Medicine, Rheumatology and Immunotherapy Center, Oak Creek, Wisconsin, USA.
J Rheumatol. 2011 Nov;38(11):2362-8. doi: 10.3899/jrheum.110054. Epub 2011 Sep 1.
This article reports 1-year clinical outcomes in the subgroup of patients with rheumatoid arthritis in the Abatacept study to Gauge Remission and joint damage progression in methotrexate-naive patients with Early Erosive rheumatoid arthritis (AGREE) who achieved radiographic nonprogression at the end of the double-blind phase.
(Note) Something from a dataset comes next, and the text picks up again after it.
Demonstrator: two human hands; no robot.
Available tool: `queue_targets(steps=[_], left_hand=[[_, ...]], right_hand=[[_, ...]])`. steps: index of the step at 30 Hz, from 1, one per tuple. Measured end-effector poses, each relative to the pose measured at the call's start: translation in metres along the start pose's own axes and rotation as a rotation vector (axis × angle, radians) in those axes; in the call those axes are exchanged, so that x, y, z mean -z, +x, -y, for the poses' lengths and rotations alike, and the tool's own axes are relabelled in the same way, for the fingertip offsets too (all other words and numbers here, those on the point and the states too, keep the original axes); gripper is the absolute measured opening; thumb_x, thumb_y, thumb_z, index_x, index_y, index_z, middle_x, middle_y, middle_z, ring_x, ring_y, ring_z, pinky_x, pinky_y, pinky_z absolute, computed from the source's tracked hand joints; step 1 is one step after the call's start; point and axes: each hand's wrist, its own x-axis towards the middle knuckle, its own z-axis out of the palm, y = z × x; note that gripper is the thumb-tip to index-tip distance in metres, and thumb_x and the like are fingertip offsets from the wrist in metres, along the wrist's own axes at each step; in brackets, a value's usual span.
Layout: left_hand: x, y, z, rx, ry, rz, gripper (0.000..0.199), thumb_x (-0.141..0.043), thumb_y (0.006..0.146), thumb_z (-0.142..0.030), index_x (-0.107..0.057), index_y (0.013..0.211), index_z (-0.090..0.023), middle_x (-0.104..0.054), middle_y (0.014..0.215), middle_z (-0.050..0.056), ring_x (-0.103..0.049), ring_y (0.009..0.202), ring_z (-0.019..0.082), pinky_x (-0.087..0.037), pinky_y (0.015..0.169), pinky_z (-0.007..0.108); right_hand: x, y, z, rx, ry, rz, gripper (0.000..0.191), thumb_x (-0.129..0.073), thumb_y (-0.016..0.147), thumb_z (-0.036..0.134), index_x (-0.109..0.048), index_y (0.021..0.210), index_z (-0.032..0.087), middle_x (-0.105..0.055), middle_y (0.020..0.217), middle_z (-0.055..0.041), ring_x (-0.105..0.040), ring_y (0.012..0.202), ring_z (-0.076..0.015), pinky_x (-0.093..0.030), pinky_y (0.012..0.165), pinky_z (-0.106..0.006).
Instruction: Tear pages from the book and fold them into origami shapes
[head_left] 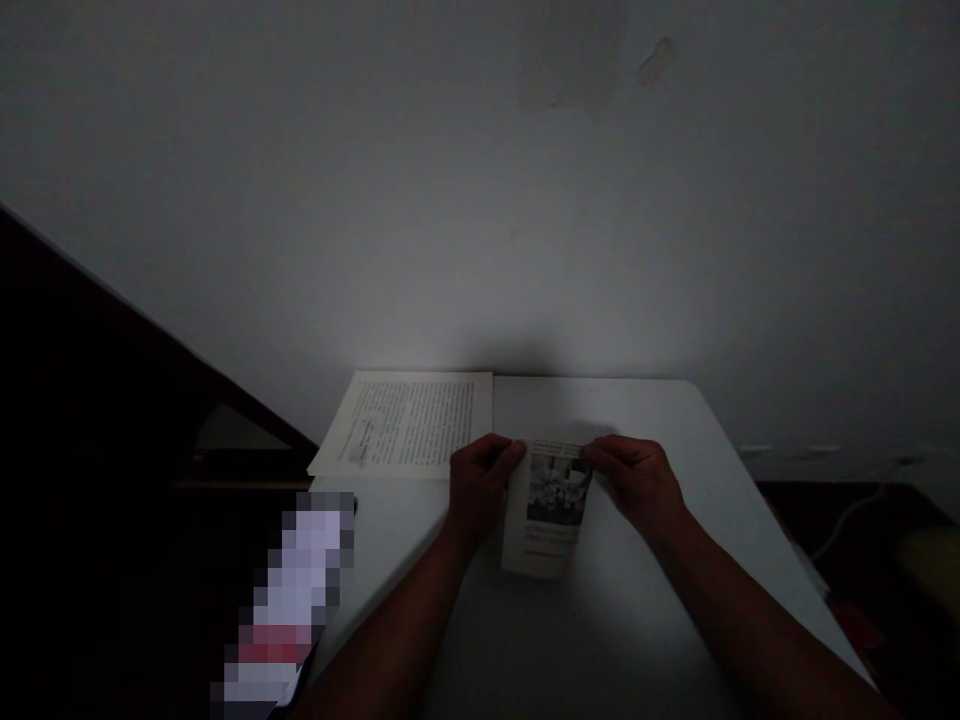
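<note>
Between my two hands hangs a small printed sheet of paper [556, 500], with a dark picture in its middle and lines of text above and below. My left hand [480, 480] pinches its upper left corner between thumb and fingers. At the upper right corner my right hand [637, 475] grips the same sheet, thumb and fingertips pressed together. The paper is held up over the white table [600, 405], its lower edge towards me. Behind my left hand lies a larger printed page [412, 420] covered in text, at the table's far left corner.
A pale wall [480, 220] rises right behind the table. At the table's left edge is a blurred-out bright object [300, 570]. A thin cable [851, 515] and a dim red item [855, 622] lie to the right of the table. The left side is very dark.
</note>
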Motion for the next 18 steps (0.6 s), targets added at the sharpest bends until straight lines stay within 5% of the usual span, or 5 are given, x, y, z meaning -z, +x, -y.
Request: queue_targets(steps=[8,18], left_hand=[[0.0023,0.0004,0.0030,-0.021,-0.021,-0.043,0.027,-0.065,0.073,-0.037,-0.058,0.059,-0.015,-0.050,0.055,-0.005,-0.043,0.052,0.008,-0.036,0.050,0.020],[0.0029,0.0003,0.0014,-0.032,-0.053,0.002,0.027,-0.066,0.072,-0.035,-0.057,0.058,-0.014,-0.049,0.052,-0.005,-0.044,0.050,0.007,-0.035,0.048,0.019]], right_hand=[[-0.0031,0.0003,0.0005,-0.049,-0.016,0.061,0.015,-0.070,0.075,0.032,-0.073,0.082,0.019,-0.069,0.067,-0.0020,-0.057,0.060,-0.0126,-0.045,0.060,-0.028],[0.0002,-0.0005,0.0038,-0.019,-0.097,-0.022,0.016,-0.073,0.071,0.033,-0.070,0.066,0.018,-0.064,0.057,-0.0006,-0.056,0.054,-0.0115,-0.044,0.054,-0.026]])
Patients who achieved radiographic nonprogression (change from baseline in total Sharp score ≤ 0 at 12 months) with abatacept plus methotrexate (MTX) or MTX alone were eligible for this analysis. Clinical outcomes were remission, defined by 28-joint Disease Activity Score (DAS28) using C-reactive protein (CRP), low Disease Activity Score (LDAS), American College of Rheumatology (ACR) scores, physical function (Health Assessment Questionnaire), and tender and swollen joint counts. Safety was assessed at each visit.
Patients in the abatacept plus MTX and MTX monotherapy groups had similar baseline characteristics and were similar to the overall study population. The proportion of patients who achieved DAS28 (CRP) remission or LDAS was greater with abatacept plus MTX vs MTX alone [43.2% vs 22.7% (p < 0.001) and 57.4% vs 40.6% (p = 0.008), respectively]. More patients receiving abatacept plus MTX achieved key ACR responses, including major clinical response (27.3% vs 11.9%; p < 0.001). Safety profiles were similar in both treatment groups.
More MTX-naive patients with early RA who achieved radiographic nonprogression taking abatacept plus MTX also achieved DAS28 (CRP)-defined remission and LDAS compared with patients who received MTX alone, supporting the use of abatacept as a first-line biologic in combination with disease-modifying antirheumatic drugs.
本文报告了 Abatacept 研究中类风湿关节炎亚组患者的 1 年临床结果,该研究旨在评估在接受阿巴西普联合甲氨蝶呤(MTX)或 MTX 单药治疗的早期侵蚀性类风湿关节炎(AGREE)中达到影像学无进展的甲氨蝶呤初治患者中,缓解和关节损伤进展情况。
符合以下条件的患者有资格进行此项分析:阿巴西普联合 MTX 或 MTX 单药治疗后达到影像学无进展(12 个月时总 Sharp 评分较基线变化≤0)。临床结局评估指标为缓解,通过 28 关节疾病活动度评分(DAS28)(基于 C 反应蛋白)、低疾病活动度(DAS28)、美国风湿病学会(ACR)评分、身体功能(健康评估问卷)、压痛关节数和肿胀关节数进行评估。每次就诊时评估安全性。
阿巴西普联合 MTX 和 MTX 单药治疗组的患者基线特征相似,且与总体研究人群相似。与 MTX 单药治疗组相比,阿巴西普联合 MTX 组达到 DAS28(CRP)缓解或低疾病活动度的患者比例更高[分别为 43.2%比 22.7%(p<0.001)和 57.4%比 40.6%(p=0.008)]。更多接受阿巴西普联合 MTX 治疗的患者达到了关键 ACR 反应,包括主要临床缓解(27.3%比 11.9%;p<0.001)。两组的安全性特征相似。
与接受 MTX 单药治疗的患者相比,更多接受阿巴西普联合 MTX 治疗且达到影像学无进展的早期 RA 甲氨蝶呤初治患者,也达到了 DAS28(CRP)定义的缓解和低疾病活动度,支持将阿巴西普作为一线生物制剂联合改善病情抗风湿药进行使用。